PROMPT: None of the pictures should be copied, though every line of the listing must be printed exactly.

DATA SHOWN:
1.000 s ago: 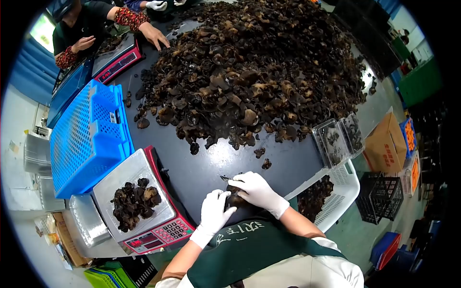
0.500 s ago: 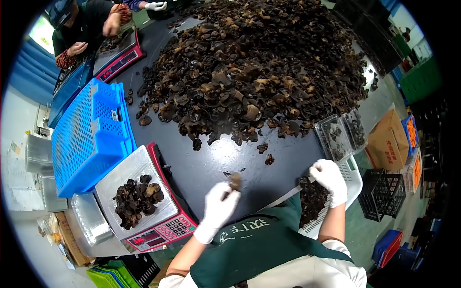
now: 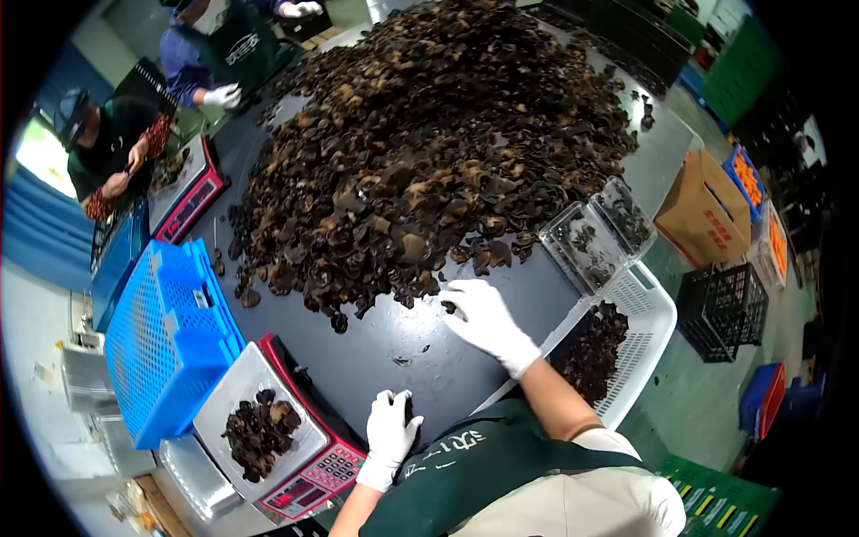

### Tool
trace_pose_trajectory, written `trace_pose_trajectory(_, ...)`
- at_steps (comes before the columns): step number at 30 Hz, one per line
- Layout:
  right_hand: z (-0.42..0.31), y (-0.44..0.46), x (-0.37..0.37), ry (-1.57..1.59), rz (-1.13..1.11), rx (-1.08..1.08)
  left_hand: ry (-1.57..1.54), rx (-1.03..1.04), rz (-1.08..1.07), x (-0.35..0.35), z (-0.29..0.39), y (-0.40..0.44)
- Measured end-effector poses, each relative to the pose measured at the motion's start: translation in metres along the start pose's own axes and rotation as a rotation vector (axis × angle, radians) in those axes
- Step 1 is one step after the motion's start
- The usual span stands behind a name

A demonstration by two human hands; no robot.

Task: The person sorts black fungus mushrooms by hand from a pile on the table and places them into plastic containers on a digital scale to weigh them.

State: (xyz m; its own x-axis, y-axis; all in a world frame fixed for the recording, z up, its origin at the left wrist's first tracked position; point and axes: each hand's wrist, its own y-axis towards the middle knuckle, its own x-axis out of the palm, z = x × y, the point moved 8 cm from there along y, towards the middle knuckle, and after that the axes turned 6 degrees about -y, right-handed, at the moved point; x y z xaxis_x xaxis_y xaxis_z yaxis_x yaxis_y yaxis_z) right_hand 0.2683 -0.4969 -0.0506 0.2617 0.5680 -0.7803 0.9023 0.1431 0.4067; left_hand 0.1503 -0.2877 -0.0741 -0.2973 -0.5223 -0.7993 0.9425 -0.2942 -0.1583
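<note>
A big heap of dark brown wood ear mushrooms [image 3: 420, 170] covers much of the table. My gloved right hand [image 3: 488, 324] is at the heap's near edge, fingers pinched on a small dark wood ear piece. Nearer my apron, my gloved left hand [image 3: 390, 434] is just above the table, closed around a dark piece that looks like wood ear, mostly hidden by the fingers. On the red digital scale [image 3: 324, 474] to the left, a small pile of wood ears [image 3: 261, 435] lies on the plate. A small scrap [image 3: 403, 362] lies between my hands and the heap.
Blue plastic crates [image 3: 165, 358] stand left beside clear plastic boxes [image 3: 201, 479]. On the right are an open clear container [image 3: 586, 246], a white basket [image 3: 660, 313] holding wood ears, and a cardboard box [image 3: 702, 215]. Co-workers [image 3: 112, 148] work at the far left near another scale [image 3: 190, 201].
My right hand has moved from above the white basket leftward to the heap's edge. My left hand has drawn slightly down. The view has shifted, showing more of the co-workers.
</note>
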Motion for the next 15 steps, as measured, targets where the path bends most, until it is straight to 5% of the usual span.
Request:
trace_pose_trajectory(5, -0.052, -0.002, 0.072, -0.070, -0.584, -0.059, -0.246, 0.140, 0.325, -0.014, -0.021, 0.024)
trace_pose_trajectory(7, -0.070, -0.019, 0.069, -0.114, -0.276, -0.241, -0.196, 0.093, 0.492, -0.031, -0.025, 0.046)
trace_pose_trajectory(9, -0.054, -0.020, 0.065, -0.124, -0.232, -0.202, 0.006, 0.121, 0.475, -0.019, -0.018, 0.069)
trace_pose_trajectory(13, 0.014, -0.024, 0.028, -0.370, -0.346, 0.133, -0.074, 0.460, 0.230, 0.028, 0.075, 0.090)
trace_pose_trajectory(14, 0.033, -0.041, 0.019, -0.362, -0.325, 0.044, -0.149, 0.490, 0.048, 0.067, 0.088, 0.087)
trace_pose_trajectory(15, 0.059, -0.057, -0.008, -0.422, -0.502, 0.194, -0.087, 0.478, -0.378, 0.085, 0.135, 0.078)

ANSWER AREA:
1.000 s ago: 
0.500 s ago: 
now: 

### Tool
trace_pose_trajectory, written `trace_pose_trajectory(_, ...)`
- at_steps (comes before the columns): step number at 30 Hz, one per line
- Layout:
  right_hand: z (-0.42..0.31), y (-0.44..0.46), x (-0.37..0.37), ry (-1.57..1.59), rz (-1.13..1.11), rx (-1.08..1.08)
  left_hand: ry (-1.57..1.54), rx (-1.03..1.04), rz (-1.08..1.07), x (-0.35..0.35), z (-0.29..0.39), y (-0.40..0.44)
- Measured end-effector poses, each relative to the pose measured at the motion's start: translation in metres along the start pose's own axes and rotation as a rotation vector (axis × angle, radians) in those axes
- Step 1 is one step after the motion's start
- The usual span stands behind a name

A demonstration by two human hands; no robot.

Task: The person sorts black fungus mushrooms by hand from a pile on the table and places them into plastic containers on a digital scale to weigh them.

State: (xyz m; its own x-axis, y-axis; all in a world frame fixed for the recording, z up, its origin at the left wrist's first tracked position; point and axes: each hand's wrist, its own y-axis towards the middle knuckle, its own x-axis out of the palm, z = x × y, the point moved 8 cm from there along y, towards the middle knuckle, and after that the axes turned 6 degrees about -y, right-handed, at the moved point; x y z xaxis_x xaxis_y xaxis_z yaxis_x yaxis_y yaxis_z) right_hand 0.2683 -0.4969 -0.0506 0.2617 0.5680 -0.7803 0.9023 0.1431 0.4067; left_hand 0.1503 -0.2877 -0.0741 -0.2973 -0.5223 -0.7993 0.9425 -0.2942 -0.1583
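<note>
A big heap of dark brown wood ear mushrooms [image 3: 420, 170] covers much of the table. My gloved right hand [image 3: 488, 324] is at the heap's near edge, fingers pinched on a small dark wood ear piece. Nearer my apron, my gloved left hand [image 3: 390, 434] is just above the table, closed around a dark piece that looks like wood ear, mostly hidden by the fingers. On the red digital scale [image 3: 324, 474] to the left, a small pile of wood ears [image 3: 261, 435] lies on the plate. A small scrap [image 3: 403, 362] lies between my hands and the heap.
Blue plastic crates [image 3: 165, 358] stand left beside clear plastic boxes [image 3: 201, 479]. On the right are an open clear container [image 3: 586, 246], a white basket [image 3: 660, 313] holding wood ears, and a cardboard box [image 3: 702, 215]. Co-workers [image 3: 112, 148] work at the far left near another scale [image 3: 190, 201].
My right hand has moved from above the white basket leftward to the heap's edge. My left hand has drawn slightly down. The view has shifted, showing more of the co-workers.
</note>
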Motion for the next 15 steps, as measured, targets where the path bends most, until it is straight to 5% of the usual span.
Request:
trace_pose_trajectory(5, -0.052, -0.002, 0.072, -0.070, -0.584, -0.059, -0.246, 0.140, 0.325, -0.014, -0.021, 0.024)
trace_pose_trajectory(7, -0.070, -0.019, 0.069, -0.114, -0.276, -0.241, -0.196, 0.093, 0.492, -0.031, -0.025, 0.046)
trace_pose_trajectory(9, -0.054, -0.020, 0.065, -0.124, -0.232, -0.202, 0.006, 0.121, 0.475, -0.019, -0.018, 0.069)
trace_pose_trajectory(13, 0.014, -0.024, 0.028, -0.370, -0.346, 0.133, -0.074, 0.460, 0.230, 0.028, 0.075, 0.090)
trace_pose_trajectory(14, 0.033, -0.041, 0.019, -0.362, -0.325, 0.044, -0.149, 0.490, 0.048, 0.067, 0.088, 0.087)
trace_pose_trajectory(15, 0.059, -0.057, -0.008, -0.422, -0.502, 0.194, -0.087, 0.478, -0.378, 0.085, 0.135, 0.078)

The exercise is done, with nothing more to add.